(PROVIDED MATERIAL)
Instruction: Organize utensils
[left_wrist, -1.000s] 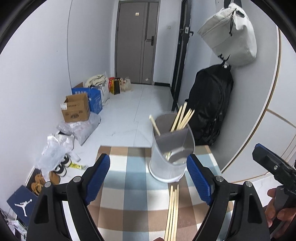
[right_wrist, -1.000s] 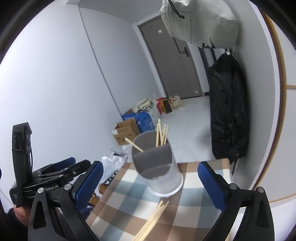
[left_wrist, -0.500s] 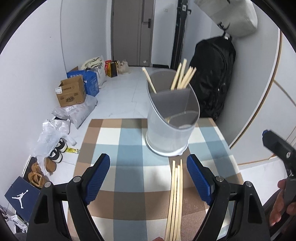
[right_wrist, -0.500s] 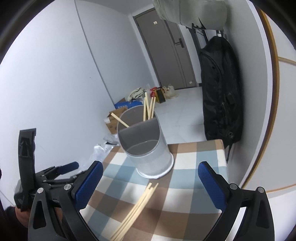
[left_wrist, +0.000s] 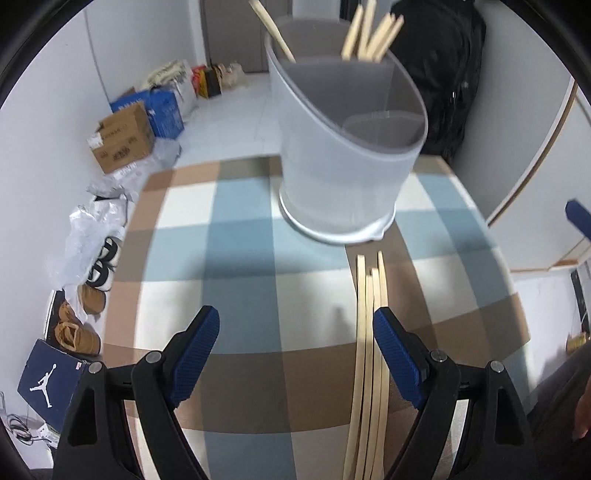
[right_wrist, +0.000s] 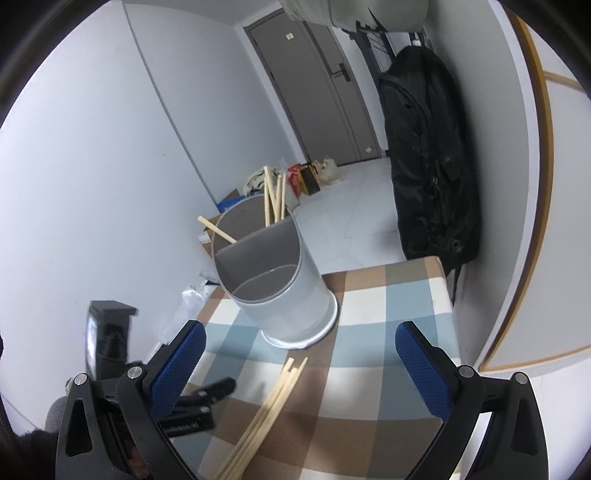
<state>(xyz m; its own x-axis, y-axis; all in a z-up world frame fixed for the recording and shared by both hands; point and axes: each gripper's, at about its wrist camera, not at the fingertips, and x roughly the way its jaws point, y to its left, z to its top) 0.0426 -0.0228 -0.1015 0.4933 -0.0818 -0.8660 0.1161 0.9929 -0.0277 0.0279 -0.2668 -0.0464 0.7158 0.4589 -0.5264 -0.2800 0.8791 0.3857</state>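
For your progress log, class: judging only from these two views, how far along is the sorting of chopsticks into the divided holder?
Done: several chopsticks already stand in the rear compartment of the grey holder. In hand: nothing; the left gripper and right gripper are both open and empty, the left hanging over the loose chopsticks on the checked cloth. Left: that loose bundle still needs lifting into the holder.

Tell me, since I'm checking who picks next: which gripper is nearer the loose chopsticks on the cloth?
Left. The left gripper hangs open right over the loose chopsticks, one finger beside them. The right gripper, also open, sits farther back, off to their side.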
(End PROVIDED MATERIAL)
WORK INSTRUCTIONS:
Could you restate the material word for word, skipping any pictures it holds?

OUTPUT OF THE TASK:
Instruction: Organize utensils
[left_wrist, -1.000s] 
[right_wrist, -1.000s] 
[left_wrist, -0.500s] 
[right_wrist, -0.500s] 
[left_wrist, +0.000s] 
[right_wrist, +0.000s] 
<state>(xyz m; its own x-axis, y-axis; all in a z-up world frame fixed for the recording and shared by both hands; point and axes: each gripper's, at about its wrist camera, not at the fingertips, and x roughly the way its jaws point, y to its left, z to its top) 0.0426 -0.0228 -0.1015 0.4933 -0.0818 -0.8660 0.1161 0.9929 -0.0277 0.0279 -0.2668 -0.0464 0.7158 0.4589 -0.5264 -0.2800 0.8791 0.3857</state>
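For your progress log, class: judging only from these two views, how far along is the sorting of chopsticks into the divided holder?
Done: several chopsticks already stand in the rear compartment of the grey holder. In hand: nothing; the left gripper and right gripper are both open and empty, the left hanging over the loose chopsticks on the checked cloth. Left: that loose bundle still needs lifting into the holder.

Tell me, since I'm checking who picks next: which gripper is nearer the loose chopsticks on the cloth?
Left. The left gripper hangs open right over the loose chopsticks, one finger beside them. The right gripper, also open, sits farther back, off to their side.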

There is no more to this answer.